**YOUR TASK**
If a line comes after the one containing "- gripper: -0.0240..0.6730", leave it out; copy every line before it, and that line too, exactly as written, starting from the first line of the entries.

**SUPPLIED DATA**
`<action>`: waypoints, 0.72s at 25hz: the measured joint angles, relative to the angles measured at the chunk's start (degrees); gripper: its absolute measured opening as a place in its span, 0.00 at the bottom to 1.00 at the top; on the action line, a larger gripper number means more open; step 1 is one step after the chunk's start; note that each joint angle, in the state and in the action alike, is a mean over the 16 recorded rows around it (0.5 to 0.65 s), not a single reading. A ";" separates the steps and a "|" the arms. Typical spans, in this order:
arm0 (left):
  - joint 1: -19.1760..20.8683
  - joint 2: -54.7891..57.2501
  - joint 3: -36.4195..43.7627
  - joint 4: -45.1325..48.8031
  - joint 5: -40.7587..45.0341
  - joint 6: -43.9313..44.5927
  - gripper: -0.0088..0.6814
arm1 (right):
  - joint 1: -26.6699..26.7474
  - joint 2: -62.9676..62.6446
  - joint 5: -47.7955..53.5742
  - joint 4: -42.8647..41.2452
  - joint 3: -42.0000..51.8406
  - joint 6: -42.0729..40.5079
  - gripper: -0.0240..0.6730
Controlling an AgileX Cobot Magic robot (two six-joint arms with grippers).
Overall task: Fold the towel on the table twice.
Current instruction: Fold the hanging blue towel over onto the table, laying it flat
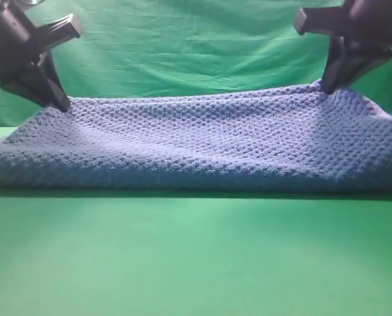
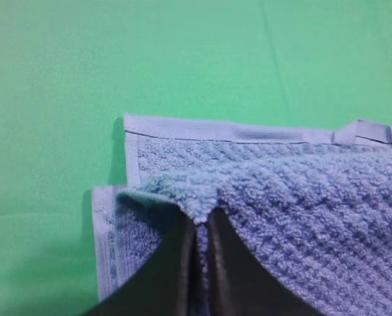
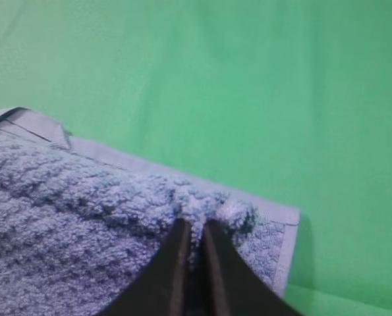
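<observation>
Green table [image 1: 196,263], backdrop behind: towel [image 1: 202,141] lay long axis left-right, left gripper [image 1: 60,104] and right gripper [image 1: 327,85] each pinched closed on a far corner.

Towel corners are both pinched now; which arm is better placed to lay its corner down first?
Left, slightly. The left gripper holds its corner of the towel lower, nearer the table, and over the layer beneath. The right gripper holds its corner higher.

low front view, wrist views close above towel [image 1: 202,141] corners
</observation>
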 joint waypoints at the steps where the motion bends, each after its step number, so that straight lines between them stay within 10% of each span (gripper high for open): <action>1: 0.00 1.00 -0.60 0.00 -0.05 0.32 0.03 | -0.03 0.87 -0.30 -0.01 -0.37 -0.10 0.06; 18: 0.00 1.60 -2.93 0.24 -1.14 5.66 0.80 | -1.95 1.63 6.82 -0.17 -5.58 -0.55 0.83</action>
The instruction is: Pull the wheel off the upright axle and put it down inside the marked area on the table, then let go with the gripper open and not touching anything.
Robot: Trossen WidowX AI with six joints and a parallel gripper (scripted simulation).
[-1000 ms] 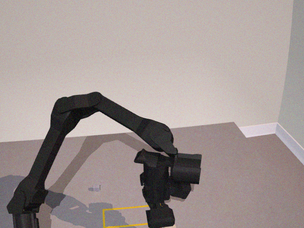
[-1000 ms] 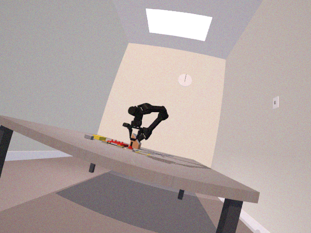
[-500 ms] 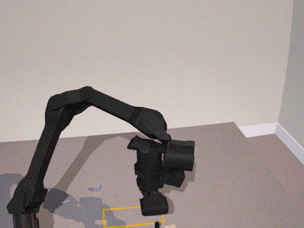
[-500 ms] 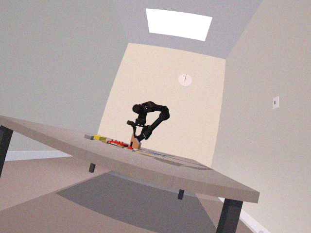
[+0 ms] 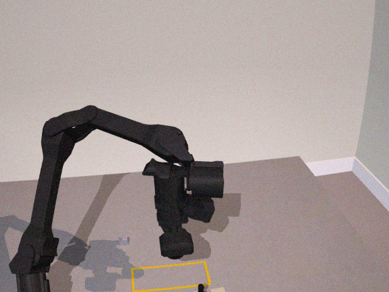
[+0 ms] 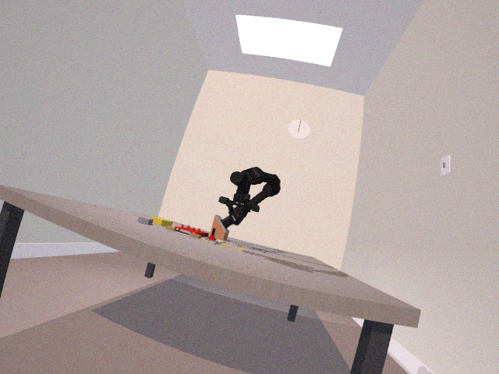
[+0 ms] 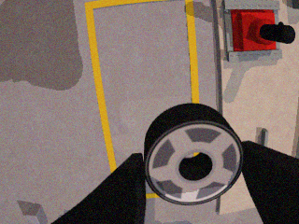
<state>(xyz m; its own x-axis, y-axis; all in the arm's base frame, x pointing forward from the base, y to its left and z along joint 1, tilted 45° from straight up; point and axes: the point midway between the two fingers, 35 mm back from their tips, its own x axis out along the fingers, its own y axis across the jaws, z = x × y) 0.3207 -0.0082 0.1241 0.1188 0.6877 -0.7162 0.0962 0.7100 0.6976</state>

**RESPONSE AREA**
`<action>`: waypoints, 0.72s at 25hz: the measured joint angles, relative to the angles measured at the chunk's start (degrees); gripper: its absolute measured opening as a place in its span, 0.00 at the bottom to 1.00 at the top; on the action line, a larger gripper number means more open; step 1 is one step after the chunk's start; note that each joint angle, in the state and in the action alike, is a mean over the 16 recorded rows around it (0.5 to 0.65 s), not a single reading. A ";" separates the steps and a "|" the arms. Typical spans, in this order:
arm0 (left):
  - joint 1: -19.1760..20.8683
  - joint 2: -54.7891..57.2501
  - joint 3: -36.4195..43.7627
  - joint 4: -45.1325..48.8031
  - joint 5: -40.7587..45.0341
  - joint 6: -43.9313..44.5927
  - gripper: -0.0088..0.6814
arm1 (right):
  - joint 1: -26.6699..26.7474
  - joint 2: -62.9676..62.6446
  - joint 5: -47.7955..53.5742
  - joint 4: -42.8647..41.2452
  - joint 3: -42.0000..51.8406
  - joint 6: -42.0729..40.5079
  - gripper: -0.0240..0.6730

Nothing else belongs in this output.